All that aside, there were some thoughtful touches on the frame. The fork ends and the cap at the end of the top tube had subtle debossed ”GT” logos. The rear drop outs were minimal and elegant, and not at all like the agricultural examples I’ve see on a lot of more modern bikes. The brakes, too, were fantastic; I’d forgotten how good V-brakes can be when compared to single- or dual-pivot rim brakes or cantis.

Overall, it was perfect for what I wanted to do with it.

To bring the Timberline up to zeitgeist spec, I swapped out the drivetrain for a 1×9 set-up using a pile of old Shimano parts from the shed. I also replaced the unlovely triple crank with a silver number that I’d got free from one local bike shop and an Aliexpress narrow/wide chainring from another. The 38t ring and 36t cassette were just about fine for around-town use, and there was only one really egregious jump between ratios.

At the front, the old stem and bars went in favour of a high-rise BBB stem (to compensate for the short steerer), a set of On-One Mary bars from the parts bin, and £6 Planet X lock-on grips.

The tyres were 2.1″ Schwalbe Billy Bonkers with “classic” sidewalls – a bronze colour, more or less – and wired beads. Less than £40 for the pair. Honestly, any dirt jump tyre would have been fine, but the Schwalbes were cheap and looked good. In the event, they fitted the frame just about perfectly; I could perhaps have squeezed the 2.25″ versions in there, but only just.

To top it off, I bought a £30 Wald basket to sit on an old no-name canti rack (again, shed bounty) and ordered a bag to go in it from a guy on LFGSS for £65. These were the only real extravagances in the build; almost every other part was £20 or less or came straight out of the shed.

And fundamentally, that was it: 3×8 to 1×9; flat bars to swept risers; knobbly to less knobbly tyres; a basket.

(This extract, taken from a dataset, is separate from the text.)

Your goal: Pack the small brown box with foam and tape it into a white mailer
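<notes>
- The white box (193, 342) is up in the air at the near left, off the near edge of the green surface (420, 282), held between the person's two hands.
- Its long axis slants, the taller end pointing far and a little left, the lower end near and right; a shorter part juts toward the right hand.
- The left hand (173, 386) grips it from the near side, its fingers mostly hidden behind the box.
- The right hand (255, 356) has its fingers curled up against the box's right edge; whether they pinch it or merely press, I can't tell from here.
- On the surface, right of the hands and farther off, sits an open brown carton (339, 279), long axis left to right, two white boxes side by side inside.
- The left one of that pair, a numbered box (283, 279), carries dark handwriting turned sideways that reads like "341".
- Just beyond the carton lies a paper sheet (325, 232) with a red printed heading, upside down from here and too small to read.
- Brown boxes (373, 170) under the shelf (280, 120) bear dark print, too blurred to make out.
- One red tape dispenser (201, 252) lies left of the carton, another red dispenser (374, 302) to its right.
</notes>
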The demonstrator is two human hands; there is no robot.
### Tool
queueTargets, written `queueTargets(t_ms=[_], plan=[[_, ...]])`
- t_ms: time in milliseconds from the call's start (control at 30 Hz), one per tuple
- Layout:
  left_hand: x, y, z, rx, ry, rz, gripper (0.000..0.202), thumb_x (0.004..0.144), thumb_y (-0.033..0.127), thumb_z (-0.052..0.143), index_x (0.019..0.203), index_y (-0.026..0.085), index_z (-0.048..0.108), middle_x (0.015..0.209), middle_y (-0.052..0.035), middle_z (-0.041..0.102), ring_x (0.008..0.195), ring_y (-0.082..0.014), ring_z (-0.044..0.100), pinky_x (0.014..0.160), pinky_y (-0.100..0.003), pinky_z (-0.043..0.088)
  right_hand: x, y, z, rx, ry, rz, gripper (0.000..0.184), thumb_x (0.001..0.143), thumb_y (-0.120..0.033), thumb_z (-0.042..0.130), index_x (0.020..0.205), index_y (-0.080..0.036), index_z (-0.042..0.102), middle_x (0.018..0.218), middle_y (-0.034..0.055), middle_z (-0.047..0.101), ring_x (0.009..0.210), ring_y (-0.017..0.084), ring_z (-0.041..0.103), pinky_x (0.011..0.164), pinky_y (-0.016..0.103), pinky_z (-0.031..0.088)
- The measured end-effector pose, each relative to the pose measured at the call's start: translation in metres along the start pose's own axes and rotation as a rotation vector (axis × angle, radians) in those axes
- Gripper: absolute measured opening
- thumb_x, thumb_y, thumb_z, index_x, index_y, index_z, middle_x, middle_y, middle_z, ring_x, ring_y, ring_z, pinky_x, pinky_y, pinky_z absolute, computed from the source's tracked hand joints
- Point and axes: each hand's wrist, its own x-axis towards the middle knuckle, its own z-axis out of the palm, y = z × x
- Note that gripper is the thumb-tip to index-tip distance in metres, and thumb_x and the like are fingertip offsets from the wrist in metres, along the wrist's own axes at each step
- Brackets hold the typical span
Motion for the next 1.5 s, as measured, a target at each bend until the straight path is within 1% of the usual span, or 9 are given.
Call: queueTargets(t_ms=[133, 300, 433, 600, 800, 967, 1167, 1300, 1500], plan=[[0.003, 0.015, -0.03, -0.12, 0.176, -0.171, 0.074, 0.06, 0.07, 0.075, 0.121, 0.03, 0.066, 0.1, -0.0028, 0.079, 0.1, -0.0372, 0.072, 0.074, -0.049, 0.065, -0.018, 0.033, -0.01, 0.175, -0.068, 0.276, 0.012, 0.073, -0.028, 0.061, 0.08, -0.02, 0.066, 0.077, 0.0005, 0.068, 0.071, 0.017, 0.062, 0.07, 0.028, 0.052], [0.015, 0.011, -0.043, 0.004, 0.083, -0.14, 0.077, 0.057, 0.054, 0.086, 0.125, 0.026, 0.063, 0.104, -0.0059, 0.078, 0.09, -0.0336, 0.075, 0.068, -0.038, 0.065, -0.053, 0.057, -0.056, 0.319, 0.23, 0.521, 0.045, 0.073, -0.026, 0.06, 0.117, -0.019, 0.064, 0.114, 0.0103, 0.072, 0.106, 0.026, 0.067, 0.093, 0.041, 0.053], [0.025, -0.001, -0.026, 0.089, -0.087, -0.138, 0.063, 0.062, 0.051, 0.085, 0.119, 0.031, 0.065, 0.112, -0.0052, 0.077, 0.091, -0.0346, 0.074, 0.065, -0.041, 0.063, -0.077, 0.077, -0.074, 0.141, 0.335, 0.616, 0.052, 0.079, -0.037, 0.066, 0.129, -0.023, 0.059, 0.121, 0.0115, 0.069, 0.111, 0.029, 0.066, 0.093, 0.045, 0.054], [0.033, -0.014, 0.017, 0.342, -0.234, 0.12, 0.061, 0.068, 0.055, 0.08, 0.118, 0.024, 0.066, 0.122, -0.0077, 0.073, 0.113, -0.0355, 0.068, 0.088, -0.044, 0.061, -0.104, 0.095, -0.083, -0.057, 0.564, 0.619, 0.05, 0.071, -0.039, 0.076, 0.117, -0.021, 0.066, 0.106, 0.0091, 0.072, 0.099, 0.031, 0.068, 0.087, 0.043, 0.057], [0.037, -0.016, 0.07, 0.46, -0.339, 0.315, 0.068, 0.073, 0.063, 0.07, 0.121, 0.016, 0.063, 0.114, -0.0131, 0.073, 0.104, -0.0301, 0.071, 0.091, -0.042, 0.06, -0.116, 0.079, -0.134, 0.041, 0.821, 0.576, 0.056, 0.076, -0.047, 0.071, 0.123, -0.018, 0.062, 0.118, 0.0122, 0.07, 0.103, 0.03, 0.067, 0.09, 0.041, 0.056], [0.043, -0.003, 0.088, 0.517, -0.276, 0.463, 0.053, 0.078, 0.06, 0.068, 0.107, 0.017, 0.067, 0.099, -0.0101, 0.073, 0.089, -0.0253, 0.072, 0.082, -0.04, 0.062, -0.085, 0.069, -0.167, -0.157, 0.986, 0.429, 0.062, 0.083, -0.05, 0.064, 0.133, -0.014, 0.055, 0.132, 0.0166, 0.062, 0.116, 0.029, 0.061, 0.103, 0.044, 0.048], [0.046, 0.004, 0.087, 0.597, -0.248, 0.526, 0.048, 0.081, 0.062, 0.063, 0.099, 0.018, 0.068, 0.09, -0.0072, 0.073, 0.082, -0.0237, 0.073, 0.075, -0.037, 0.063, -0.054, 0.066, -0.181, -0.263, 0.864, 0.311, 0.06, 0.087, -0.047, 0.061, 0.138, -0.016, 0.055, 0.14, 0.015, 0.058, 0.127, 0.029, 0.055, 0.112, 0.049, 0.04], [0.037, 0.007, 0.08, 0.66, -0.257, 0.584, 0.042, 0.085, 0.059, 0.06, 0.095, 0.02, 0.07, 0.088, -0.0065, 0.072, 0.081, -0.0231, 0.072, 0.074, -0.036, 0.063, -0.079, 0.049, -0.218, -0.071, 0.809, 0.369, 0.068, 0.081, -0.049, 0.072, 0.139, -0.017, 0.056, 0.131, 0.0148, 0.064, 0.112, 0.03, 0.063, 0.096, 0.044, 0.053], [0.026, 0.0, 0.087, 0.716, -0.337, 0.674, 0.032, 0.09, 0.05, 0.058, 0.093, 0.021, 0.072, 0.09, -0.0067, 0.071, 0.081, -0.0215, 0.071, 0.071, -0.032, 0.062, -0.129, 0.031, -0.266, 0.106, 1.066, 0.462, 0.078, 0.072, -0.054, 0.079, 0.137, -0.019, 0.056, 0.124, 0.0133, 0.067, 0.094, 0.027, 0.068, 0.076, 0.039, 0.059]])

It already looked better, to my mind, but the ride was different enough to completely change the character of the bike – from aggressive to playful, to the extent that I started taking it out after the kids were off to bed to teach myself how to bunny hop, wheelie and manual. (I still haven’t learned, but that’s my problem and not the bike’s.)

Red 1999 GT Timberline with 1x10 gearing, BLB Big Smoke bars and Schwalbe Billy Bonkers tyres
The Timberline, after a second round of modest upgrades. (Image by the author.)

That was at the end of 2022. Since then, I’ve changed a few things without radically altering how the bike looks or works. I added a DeWidget stem spacer so that I could run a safety strap to the basket. I swapped from the Mary bars to BLB Big Smoke risers and a stubby Mongoose stem to move even it farther onto the BMX spectrum. And I took advantage of Wiggle’s ongoing collapse to snag a 1×10 upgrade (and a massive, hilarious 46t cassette) for less than £50 all in.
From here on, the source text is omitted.